United States Minister to the United Kingdom
- In office October 20, 1849 – October 12, 1852
- President: Zachary Taylor; Millard Fillmore;
- Preceded by: George Bancroft
- Succeeded by: Joseph R. Ingersoll

Member of the U.S. House of Representatives from Massachusetts's 1st district
- In office March 4, 1839 – September 18, 1840
- Preceded by: Richard Fletcher
- Succeeded by: Robert Charles Winthrop
- In office March 4, 1835 – March 3, 1837
- Preceded by: Benjamin Gorham
- Succeeded by: Richard Fletcher

Personal details
- Born: December 16, 1792 Groton, Massachusetts, U.S.
- Died: August 18, 1855 (aged 62) Boston, Massachusetts, U.S.
- Resting place: Mount Auburn Cemetery
- Party: National Republican; Whig;
- Spouse: Katherine Bigelow ​(m. 1819)​
- Relations: Samuel Lawrence (father) Amos Lawrence (brother) Amos Adams Lawrence (nephew)
- Children: 1
- Alma mater: Groton Academy
- Profession: Politician; merchant;

= Abbott Lawrence =

American industrialist and politician (1792–1855)

Abbott Lawrence (December 16, 1792 – August 18, 1855) was an American businessman, politician, and philanthropist. He was among the group of industrialists who founded a settlement on the Merrimack River that would later be named for him, Lawrence, Massachusetts.

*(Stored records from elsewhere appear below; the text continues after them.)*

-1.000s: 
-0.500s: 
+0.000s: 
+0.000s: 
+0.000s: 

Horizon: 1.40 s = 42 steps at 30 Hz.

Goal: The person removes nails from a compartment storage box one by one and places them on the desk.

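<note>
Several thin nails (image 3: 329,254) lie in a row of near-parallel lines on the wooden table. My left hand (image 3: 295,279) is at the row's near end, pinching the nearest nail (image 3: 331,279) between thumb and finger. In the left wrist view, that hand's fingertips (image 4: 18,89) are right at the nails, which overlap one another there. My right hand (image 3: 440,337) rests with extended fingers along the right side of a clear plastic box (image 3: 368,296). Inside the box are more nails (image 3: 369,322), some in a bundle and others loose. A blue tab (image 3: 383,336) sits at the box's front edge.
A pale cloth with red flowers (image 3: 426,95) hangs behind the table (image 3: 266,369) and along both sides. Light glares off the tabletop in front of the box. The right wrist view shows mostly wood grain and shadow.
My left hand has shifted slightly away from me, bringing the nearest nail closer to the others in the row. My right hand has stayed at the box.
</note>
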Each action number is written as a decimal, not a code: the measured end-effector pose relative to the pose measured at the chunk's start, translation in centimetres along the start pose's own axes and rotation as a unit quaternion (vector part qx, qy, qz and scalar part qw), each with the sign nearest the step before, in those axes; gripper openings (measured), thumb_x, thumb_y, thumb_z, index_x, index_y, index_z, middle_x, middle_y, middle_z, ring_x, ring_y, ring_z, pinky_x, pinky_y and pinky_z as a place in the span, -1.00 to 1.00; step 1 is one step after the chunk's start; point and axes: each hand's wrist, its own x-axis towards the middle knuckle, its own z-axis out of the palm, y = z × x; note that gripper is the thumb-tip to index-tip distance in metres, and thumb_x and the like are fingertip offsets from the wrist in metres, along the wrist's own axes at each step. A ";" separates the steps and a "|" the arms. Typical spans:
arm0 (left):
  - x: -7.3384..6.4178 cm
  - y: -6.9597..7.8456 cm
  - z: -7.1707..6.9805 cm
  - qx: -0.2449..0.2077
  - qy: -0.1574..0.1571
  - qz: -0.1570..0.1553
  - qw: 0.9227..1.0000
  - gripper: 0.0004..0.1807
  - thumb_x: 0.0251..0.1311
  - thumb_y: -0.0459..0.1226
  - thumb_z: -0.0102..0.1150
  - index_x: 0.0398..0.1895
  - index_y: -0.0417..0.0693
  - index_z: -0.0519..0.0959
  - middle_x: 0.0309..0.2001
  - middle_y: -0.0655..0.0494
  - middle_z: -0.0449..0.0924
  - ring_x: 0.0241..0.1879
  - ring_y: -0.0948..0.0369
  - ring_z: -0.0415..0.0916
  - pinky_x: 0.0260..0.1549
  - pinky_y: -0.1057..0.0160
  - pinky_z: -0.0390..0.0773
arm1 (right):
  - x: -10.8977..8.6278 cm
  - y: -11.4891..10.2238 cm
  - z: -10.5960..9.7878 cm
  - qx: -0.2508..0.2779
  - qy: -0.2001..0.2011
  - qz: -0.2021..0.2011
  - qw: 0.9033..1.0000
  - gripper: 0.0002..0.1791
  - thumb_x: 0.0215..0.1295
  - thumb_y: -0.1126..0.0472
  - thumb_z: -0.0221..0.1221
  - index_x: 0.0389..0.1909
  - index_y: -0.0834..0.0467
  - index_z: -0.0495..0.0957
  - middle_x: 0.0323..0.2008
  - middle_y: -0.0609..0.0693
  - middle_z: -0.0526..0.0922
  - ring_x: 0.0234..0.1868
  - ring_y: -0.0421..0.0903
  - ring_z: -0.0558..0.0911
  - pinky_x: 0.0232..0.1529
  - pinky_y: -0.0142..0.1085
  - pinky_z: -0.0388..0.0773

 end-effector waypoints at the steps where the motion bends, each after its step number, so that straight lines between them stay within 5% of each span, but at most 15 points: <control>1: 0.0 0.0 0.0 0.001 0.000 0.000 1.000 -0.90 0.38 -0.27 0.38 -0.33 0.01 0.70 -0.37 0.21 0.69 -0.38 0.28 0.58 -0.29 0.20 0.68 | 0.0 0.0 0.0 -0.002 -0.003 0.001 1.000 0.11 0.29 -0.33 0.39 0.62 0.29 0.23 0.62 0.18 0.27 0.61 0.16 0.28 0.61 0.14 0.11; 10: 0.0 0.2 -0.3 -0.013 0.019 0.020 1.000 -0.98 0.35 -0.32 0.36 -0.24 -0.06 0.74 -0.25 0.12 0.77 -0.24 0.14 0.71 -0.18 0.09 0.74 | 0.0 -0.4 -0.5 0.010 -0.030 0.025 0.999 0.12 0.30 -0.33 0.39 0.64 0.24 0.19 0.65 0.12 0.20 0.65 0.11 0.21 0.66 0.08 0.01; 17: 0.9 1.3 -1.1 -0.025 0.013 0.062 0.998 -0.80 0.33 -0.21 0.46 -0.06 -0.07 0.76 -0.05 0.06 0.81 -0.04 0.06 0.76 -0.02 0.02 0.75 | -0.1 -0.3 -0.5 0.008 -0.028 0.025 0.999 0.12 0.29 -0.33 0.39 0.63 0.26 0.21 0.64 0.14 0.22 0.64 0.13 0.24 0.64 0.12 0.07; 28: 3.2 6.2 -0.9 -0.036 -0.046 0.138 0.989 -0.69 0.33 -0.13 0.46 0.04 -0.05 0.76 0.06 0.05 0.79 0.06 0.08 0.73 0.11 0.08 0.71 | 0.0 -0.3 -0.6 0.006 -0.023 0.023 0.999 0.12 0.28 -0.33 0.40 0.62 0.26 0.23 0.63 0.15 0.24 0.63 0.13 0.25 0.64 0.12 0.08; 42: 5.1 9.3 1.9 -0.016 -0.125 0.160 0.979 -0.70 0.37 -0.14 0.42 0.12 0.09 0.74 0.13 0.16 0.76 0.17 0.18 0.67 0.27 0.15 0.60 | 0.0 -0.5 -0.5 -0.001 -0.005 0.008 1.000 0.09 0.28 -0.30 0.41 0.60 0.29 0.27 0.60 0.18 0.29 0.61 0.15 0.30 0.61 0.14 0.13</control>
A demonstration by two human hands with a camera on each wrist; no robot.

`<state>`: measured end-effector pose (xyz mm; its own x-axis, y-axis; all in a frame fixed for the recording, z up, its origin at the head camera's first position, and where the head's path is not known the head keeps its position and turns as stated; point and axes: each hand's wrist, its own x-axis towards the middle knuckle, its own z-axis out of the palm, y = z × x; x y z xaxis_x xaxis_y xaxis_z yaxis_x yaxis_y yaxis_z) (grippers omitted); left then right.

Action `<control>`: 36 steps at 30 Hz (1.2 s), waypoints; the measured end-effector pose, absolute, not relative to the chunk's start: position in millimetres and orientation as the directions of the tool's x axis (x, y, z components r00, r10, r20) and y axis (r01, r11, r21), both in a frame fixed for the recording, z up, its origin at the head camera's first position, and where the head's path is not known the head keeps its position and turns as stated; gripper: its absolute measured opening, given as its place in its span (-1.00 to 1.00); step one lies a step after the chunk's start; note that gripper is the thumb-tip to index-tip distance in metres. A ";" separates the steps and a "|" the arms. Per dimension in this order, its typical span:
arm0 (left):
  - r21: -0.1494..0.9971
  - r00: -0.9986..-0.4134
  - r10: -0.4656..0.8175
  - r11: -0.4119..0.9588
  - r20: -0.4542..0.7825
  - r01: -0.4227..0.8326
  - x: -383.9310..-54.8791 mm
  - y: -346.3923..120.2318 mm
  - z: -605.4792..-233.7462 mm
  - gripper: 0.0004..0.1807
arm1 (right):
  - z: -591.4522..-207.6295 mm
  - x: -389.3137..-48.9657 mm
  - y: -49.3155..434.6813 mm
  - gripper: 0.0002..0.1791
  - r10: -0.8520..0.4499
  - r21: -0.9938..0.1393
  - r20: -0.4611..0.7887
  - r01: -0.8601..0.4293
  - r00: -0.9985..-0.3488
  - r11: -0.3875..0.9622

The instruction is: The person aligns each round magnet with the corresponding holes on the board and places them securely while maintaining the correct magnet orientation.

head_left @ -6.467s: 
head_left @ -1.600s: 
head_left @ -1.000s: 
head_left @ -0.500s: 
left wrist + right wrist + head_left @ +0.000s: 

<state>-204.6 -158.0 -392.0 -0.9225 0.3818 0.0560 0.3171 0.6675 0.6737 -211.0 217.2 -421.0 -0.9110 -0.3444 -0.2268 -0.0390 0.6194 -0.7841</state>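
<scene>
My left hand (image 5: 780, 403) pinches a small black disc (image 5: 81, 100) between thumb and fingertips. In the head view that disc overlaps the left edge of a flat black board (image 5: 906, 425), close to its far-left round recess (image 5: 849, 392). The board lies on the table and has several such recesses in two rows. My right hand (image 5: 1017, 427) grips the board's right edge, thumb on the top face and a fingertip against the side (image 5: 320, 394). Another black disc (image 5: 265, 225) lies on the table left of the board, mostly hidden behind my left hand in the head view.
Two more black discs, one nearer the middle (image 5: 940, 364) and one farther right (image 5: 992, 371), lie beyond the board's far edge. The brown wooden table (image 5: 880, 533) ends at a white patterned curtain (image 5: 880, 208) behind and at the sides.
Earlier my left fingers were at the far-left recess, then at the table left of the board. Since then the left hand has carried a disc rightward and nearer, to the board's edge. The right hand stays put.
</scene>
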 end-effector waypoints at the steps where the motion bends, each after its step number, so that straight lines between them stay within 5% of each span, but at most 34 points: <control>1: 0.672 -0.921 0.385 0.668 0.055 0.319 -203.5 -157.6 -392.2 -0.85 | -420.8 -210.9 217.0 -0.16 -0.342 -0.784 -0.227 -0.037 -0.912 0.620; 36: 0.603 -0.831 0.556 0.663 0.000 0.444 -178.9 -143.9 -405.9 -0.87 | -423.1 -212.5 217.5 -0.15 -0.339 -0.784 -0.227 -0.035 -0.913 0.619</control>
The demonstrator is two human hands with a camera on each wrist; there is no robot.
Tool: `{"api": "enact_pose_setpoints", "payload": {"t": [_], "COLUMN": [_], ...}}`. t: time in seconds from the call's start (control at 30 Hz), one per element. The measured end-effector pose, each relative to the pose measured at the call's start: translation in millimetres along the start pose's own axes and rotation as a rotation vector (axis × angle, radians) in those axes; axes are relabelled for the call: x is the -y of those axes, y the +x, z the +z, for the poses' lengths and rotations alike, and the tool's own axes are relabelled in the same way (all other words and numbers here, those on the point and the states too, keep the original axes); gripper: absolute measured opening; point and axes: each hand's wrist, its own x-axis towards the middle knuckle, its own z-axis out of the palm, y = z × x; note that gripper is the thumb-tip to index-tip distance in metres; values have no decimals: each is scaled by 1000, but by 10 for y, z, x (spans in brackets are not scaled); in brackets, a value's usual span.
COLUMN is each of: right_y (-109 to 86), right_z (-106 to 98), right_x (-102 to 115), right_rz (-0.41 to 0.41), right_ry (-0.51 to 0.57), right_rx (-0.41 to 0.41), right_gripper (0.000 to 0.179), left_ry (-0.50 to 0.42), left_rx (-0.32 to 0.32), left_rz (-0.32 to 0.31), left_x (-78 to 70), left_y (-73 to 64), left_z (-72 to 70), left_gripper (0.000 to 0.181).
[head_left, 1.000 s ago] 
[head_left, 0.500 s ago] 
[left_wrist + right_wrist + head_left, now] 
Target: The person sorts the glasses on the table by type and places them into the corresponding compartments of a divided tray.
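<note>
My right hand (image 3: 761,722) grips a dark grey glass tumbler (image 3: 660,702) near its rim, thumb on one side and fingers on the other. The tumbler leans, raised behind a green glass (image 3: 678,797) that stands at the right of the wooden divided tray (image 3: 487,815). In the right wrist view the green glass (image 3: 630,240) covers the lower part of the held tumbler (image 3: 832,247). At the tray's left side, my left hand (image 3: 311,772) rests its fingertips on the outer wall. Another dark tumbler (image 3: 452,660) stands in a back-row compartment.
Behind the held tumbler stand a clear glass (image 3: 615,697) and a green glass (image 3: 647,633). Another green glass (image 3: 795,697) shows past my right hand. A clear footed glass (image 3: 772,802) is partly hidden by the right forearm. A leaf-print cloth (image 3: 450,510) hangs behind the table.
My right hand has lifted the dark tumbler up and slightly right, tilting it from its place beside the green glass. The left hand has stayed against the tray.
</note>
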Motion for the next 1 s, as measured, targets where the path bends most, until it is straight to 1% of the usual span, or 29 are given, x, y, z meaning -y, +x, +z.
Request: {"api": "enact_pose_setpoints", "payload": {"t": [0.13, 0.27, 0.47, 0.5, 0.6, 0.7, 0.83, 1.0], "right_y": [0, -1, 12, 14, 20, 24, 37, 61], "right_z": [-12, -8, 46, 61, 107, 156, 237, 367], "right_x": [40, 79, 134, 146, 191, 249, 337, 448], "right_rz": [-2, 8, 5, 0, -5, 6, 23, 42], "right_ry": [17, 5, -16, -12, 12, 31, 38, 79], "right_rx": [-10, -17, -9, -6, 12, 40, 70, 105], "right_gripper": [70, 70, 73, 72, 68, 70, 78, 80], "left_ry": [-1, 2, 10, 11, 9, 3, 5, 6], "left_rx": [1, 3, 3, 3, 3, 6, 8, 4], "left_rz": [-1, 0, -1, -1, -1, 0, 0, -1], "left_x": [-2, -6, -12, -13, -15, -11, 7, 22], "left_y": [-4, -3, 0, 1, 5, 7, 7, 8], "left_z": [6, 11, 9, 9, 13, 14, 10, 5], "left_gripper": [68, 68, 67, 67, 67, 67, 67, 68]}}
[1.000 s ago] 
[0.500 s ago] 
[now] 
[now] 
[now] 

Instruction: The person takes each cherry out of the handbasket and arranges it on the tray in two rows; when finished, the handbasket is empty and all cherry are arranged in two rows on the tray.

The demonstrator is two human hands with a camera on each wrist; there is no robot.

==Early life and education==
Lawrence was born on December 16, 1792, in Groton, Massachusetts, the son of American Revolutionary War officer Samuel Lawrence. He attended Groton Academy, now known as the Lawrence Academy, in Groton.

==Career==
Upon his graduation in 1808, Lawrence became an apprentice to his brother, Amos, as chief clerk in his brother's firm. On the conclusion of his apprenticeship, in 1814, the Lawrences formed a partnership, specializing in imports from Britain and China, and later expanded their interests to textile manufacturing. Initially called A. & A. Lawrence, the firm later was named A. & A. Lawrence and Co. It continued until Amos's death, and became the greatest wholesale mercantile house in the United States. It was successful even in the hard times of 1812–1815. In 1818, A. &. A Lawrence purchased 50 shares of the Suffolk Bank, a clearinghouse bank on State Street in Boston.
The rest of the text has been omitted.